Arts & Culture
Arts & Culture
Kitimat's days were filled with public events - concerts, dances, art events - a carryover from the camp days when recreation helped the workforce stay sane. The Brush & Palette Club started up. Music thrived in the high school, every church had a choir, and Kitimat's Little Symphony was formed. In 1955, a series of original artworks came to Kitimat, on loan from the Vancouver Art Gallery and were displayed at the Coffee Cup in the Sheardown's supermarket store, Nechako Centre. Country and western music flourished with Art Grant of Kitamaat, Bruce Cleland and the Lonesome Valley Boys, and Harold Mosdell and The Starlighters. By the 1980s, Erle Crawford and Moonshine were continuing Kitimat's country music tradition. The Kitimat Jazz Society held its first concert with "The Moonglows". Proceeds went to the local branch of the Canadian National Institute for the Blind. Dolly's Trio, the Jaycee Troubadours, and The Blue Stars were popular groups.
Visual art found a place! In the 1950s, the Fine Arts Association brought travelling art shows from all parts of Canada to Kitimat. Local artists were encouraged to participate in "rent-to-buy" - a one-month rental with the proviso that the piece could be purchased at the end of the month or returned. Today, the Art Club of Kitimat has many members.
A library and museum were included in Kitimat’s original Master Plan by town planners as they were symbolic of a stable urban community. The library began at the Townsite Firehall, now the site of the Public Safety Building. In 1955, boy scouts and cubs collected 500 books from Smeltersite and Townsite residents, filling the shelves. The Library found a new home at the old Municipal offices on Haisla Boulevard, then at Nechako Centre in 1957, and finally the new location in 1995.
The high school had a long tradition of excellent music - voice and instrument. Dennis Tupman began the tradition, and other band directors such as Mike Eddy continued it. In 1974, the Mount Elizabeth Concert Band went to Britain. Over $40,000 was raised from special fundraising events.
Kitimat Rock & Roll
Rock & Roll came to Kitimat in the 1960s with The Stratatones, The Saints, The Phantoms, The Rubber Band, and Ichabod Crane.

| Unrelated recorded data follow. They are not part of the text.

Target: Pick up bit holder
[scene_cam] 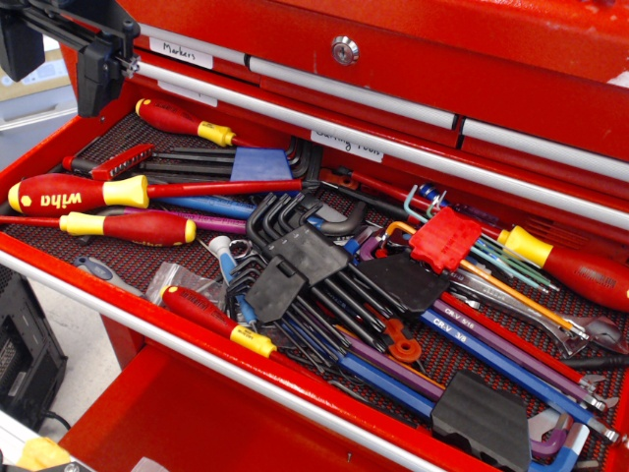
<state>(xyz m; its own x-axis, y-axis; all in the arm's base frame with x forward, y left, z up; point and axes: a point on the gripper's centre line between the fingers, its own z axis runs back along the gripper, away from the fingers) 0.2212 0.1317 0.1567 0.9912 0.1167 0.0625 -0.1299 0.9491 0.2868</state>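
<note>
The bit holder (120, 160) is a small narrow red bar with a row of short dark bits. It lies at the far left of the open red drawer (118, 313), just above the big red-and-yellow screwdriver (79, 194). My gripper (59, 61) is black and sits at the top left corner, above and behind the drawer's left end. Its two fingers (98, 74) stand apart with nothing between them. It is well clear of the bit holder.
Red-and-yellow screwdrivers (133, 228) lie around the bit holder, and one more (187, 123) lies behind it. A blue hex key holder (260, 164) sits to its right. Black hex key sets (295, 258) and a red clip with coloured keys (447, 239) fill the middle and right. Closed drawers (393, 59) rise behind.
</note>
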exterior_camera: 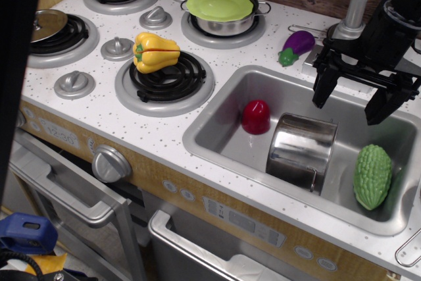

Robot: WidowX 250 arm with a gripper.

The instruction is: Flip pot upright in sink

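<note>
The shiny steel pot [300, 151] lies in the sink [217, 111], tilted, its flat closed end facing the front and a thin wire handle at its lower right. My black gripper [352, 100] hangs open and empty above the sink's back right part. It is above and to the right of the pot, not touching it. Its two fingers [323, 89] point down, wide apart.
A red cup [256, 116] sits upside down in the sink, left of the pot. A green bumpy gourd [373, 176] lies at the sink's right. On the counter are a purple eggplant [297, 45], a lime-lidded steel pot [222, 10] on a burner, and a yellow pepper [154, 52].
</note>
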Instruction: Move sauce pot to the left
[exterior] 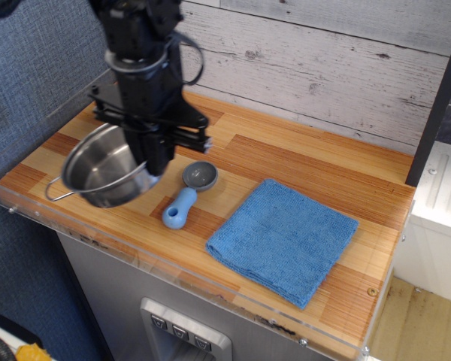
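Note:
The sauce pot (101, 167) is a shiny round steel pot with a thin wire loop handle showing at its left. It hangs tilted over the left part of the wooden counter, near the front edge. My black gripper (152, 159) comes down from above and is shut on the pot's right rim. The arm hides the counter behind it, and the green pepper is out of sight.
A small grey-and-blue scoop (186, 197) lies just right of the pot. A blue cloth (283, 237) lies at the front right. A clear plastic lip (30, 210) runs along the counter's front and left edges. A plank wall stands behind.

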You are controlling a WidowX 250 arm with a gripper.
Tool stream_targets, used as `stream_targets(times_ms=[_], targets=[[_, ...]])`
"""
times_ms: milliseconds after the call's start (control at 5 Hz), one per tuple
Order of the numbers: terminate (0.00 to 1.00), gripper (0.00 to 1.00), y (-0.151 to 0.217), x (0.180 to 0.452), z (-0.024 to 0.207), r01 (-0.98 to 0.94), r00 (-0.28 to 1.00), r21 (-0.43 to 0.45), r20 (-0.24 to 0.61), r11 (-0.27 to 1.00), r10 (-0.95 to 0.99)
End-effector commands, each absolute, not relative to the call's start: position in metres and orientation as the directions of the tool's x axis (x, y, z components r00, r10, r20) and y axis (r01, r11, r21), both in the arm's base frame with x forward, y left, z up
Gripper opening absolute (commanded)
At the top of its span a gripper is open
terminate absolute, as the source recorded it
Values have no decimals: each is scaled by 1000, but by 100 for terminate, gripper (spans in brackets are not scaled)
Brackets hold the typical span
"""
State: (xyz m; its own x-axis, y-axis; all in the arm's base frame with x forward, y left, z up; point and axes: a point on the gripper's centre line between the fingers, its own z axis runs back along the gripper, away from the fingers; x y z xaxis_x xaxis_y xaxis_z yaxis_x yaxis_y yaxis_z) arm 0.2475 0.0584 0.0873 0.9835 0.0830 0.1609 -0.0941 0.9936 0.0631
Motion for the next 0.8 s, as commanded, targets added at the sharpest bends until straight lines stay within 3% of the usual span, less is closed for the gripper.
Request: stream_targets(times_ms=[0,400,600], targets=[[0,0,82,291,86,99,953,132,271,986,-132],[0,0,100,279,85,101,961,92,250,991,-122],[0,0,94,266,100,78,960,115,258,990,-106]])
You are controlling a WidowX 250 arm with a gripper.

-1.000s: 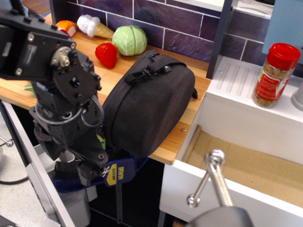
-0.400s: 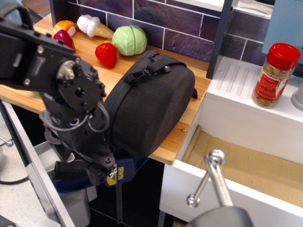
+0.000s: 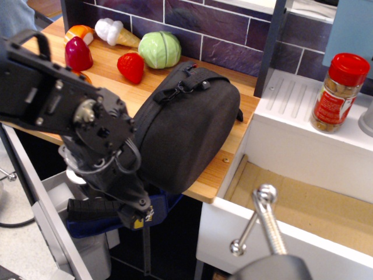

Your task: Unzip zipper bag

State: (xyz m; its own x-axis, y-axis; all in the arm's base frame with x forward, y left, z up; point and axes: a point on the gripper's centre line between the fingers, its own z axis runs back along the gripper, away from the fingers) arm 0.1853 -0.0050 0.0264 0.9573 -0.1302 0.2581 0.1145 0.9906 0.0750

Bands played sock-hops at Mount Elizabeth High School, Skoglund Hotsprings, The Red Door in Terrace, The Little Brown Jug at The Chalet in Kitimat and a teen club in Kitimat’s Service Center. In those days bands made money by renting a hall and charging admission. They would pack the place and make enough money to pay the rent and themselves. Churches would rent out their halls for dances.
Local rock bands during the last three decades flourished as high school students formed bands, broke up, then reformed under a new name. Gigs included school sock-hops, after-grad celebrations at Riverlodge, and Alcan Beach. As musicians graduated and turned nineteen the bands played in local clubs such as the Kitimat Hotel and the After Eight Club (also known as Jasmine’s, The Ranch and Club Dax).